Saturday, November 20, 2010

gratitude project: 20.11.10

No scan today, but a few thoughts (and I hope those of you who follow this know you can click on the photos for larger versions -- please don't try to read the little ones; you'll strain your pretty eyes).

The days deepen into their darkness earlier and earlier as November progresses, and it feels more deeply dark to me this year. Afternoons give up their glow to evenings, and night seems to be taking over. I switch on lamps, light candles, cook warm food, listen to good music.

It has occurred to me, in this time of shortening days and impending chill, that my gratitude project my seem a bit glib if taken out of context. Three things! I'm thankful for! In colored pen! Won't you list some, too! Oh, the world is happy, and I am glad! Let's twirl!

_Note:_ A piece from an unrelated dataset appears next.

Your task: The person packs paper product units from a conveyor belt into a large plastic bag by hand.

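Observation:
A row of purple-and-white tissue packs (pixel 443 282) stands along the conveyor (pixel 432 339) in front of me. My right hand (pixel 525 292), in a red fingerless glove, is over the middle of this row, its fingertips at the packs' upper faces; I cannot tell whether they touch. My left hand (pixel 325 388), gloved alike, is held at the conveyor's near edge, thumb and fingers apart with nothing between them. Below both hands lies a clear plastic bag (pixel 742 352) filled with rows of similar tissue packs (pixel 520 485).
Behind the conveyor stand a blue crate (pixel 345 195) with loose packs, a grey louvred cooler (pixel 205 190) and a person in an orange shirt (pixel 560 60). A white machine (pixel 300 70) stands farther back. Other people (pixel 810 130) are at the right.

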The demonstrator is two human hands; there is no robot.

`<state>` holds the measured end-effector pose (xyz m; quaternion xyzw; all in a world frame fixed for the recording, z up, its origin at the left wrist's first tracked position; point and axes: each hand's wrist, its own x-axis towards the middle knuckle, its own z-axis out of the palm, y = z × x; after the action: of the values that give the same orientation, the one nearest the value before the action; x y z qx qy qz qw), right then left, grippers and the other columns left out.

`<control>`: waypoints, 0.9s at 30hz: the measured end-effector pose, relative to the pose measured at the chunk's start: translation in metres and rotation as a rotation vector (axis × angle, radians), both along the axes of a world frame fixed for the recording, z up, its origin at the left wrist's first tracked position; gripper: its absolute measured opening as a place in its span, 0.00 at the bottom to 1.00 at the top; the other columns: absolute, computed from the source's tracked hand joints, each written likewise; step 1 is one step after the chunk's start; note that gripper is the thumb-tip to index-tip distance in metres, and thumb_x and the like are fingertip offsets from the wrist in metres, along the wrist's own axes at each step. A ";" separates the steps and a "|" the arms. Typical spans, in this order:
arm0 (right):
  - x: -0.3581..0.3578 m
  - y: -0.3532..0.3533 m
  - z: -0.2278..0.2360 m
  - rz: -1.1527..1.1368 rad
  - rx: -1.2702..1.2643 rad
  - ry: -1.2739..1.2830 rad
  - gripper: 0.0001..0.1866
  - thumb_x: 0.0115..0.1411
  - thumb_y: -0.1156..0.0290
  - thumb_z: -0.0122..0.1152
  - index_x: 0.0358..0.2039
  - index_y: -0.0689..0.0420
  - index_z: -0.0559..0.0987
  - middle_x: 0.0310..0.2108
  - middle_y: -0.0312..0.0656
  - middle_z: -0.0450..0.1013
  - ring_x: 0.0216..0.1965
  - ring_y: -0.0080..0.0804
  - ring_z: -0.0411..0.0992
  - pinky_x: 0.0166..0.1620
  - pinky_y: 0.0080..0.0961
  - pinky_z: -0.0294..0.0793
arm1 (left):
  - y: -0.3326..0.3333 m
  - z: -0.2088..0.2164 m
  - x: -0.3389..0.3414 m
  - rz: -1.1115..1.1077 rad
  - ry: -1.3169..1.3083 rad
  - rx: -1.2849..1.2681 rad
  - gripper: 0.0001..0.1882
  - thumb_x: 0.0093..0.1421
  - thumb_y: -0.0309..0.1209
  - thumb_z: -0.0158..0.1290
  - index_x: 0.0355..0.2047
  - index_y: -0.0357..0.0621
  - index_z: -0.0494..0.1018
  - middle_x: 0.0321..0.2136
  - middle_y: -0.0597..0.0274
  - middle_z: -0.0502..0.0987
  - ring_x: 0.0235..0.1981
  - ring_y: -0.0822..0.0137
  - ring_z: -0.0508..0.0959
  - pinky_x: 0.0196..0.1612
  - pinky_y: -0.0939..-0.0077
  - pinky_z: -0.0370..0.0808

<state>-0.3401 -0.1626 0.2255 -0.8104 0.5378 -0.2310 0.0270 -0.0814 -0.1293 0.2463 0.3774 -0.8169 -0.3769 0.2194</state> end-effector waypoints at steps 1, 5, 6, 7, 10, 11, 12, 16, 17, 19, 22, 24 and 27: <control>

This is hardly the all of it. The sun's vacation to the southern hemisphere, the cold and dark, is a fitting metaphor for some of life right now: people who I love are hurting, wounded, breaking, healing, struggling to keep the scraps of life together. I, being human, have some not-insignificant pains and concerns of my own. And I need hardly comment on the structural injustices that plague us. This is the space out of which my gratitude project has grown, following the advice of a friend who suggested years ago that during hard times, writing down three things for which one is thankful at the end of each day can be a life-giving practice, a light-giving practice, an illuminating shift of perspective that perhaps highlights the next step or two. It is project of radical hope, which as Adrienne Rich reminds us, is utterly necessary if we are to have the creative capacity to imagine a way out of the suffering we're also responsible to acknowledge.

The mystery of beauty and pain, sorrow and joy, darkness and light, their mingling and oppositions and negations, seems daunting at times, but I recognize engaging it as my life's project--as a writer, as a scholar-activist, as a friend, as a person of faith. Just now, you're only getting one half of the equation, but know that there is more. There is always more.